Services cannot talk to mirrored services

Hi, new to Linkerd so I need some extra explanations.

Currently, I am trying to set up 2 clusters that can talk to each other to run some experiments. The idea is given the sock-shop/ hotel reservation microservice apps to deploy half the services on one cluster and the other half on the other cluster. The current set up is I have 2 Ubuntu VMs running K3s. I’ve followed the tutorials and got east → west connection working (though repeating the same steps but from west to east and the connection does not work, complaining about ServiceAccounts, ClusterRoleBindings, Roles and RoleBindings). I export my services on east and west can see them. I can ping the services from west. However say I deploy the frontend service on west, it cannot communicate with the services in east. From the docs I would expect that linkerd in the background would route the frontend’s requests to east.

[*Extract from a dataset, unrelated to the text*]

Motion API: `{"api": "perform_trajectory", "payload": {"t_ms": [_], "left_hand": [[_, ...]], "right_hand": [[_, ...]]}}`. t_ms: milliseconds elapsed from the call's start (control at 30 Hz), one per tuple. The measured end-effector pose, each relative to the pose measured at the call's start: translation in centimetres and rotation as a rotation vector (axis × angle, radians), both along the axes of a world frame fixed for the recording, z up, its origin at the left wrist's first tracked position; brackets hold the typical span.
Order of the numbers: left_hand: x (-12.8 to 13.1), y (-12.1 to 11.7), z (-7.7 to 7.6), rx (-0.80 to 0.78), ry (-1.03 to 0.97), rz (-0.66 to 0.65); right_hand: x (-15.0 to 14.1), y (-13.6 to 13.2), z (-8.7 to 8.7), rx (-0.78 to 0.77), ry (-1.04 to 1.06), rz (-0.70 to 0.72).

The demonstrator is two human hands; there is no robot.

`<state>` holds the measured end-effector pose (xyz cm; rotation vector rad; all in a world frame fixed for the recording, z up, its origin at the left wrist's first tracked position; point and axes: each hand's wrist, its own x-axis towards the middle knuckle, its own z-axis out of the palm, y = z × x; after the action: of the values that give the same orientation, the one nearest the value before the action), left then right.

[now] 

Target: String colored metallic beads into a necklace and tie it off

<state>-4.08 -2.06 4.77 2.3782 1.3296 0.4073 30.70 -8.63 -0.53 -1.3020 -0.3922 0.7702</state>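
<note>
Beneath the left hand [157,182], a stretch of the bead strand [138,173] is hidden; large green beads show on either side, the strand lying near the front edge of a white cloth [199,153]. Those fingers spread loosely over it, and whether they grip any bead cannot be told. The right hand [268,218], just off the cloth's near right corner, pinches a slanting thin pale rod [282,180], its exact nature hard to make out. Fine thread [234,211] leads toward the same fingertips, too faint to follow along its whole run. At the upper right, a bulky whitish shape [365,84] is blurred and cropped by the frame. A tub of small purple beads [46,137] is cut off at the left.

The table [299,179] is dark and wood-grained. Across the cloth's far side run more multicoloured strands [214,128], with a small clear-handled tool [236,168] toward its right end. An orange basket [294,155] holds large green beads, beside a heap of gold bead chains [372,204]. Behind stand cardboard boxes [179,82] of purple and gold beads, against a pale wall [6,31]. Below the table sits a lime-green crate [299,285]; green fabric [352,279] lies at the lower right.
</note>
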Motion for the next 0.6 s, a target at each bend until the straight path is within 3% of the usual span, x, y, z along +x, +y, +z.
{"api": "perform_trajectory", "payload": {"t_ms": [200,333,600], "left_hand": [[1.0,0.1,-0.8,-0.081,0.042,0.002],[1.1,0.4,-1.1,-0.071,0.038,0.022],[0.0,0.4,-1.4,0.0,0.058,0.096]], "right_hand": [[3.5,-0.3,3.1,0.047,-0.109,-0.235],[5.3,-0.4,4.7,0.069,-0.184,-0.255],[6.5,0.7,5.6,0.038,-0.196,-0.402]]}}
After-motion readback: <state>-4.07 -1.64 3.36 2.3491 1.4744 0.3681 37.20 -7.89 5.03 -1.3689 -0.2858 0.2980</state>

Any idea how to properly set this up so that the frontend in west can communicate with all services in east? (I get it that in a real scenario this probably makes no sense, however I need to be able to deploy different microservices on different clusters and ensure the app still works as a whole).

Thanks in advance. Any tips on a more robust set up are also appreciated as the current linking is very unstable and needs to be redone almost every time the host computer reboots.

The first questions are always: what version of Linkerd are you using? and what does linkerd check say?

Given that we can take a look at what might be going on. :slight_smile:

I’ve slightly updated my set up, I now have north, east and west. Each is a VM in virtual box (host Windows 11, guest Ubuntu server 24). VMs are connected on a host only network. I’m trying to link the clusters like this: north → east → west.

I realized the reason I could not get services to talk was because I was missing the traffic splitter. Now I can configure the traffic splitter such that requests are send to another copy of the service on a different cluster. Nonetheless, my multicluster connectivity is very hit or miss. Sometimes running linkerd mc gateways returns True and sometimes False. Even though I’m doing absolutely nothing.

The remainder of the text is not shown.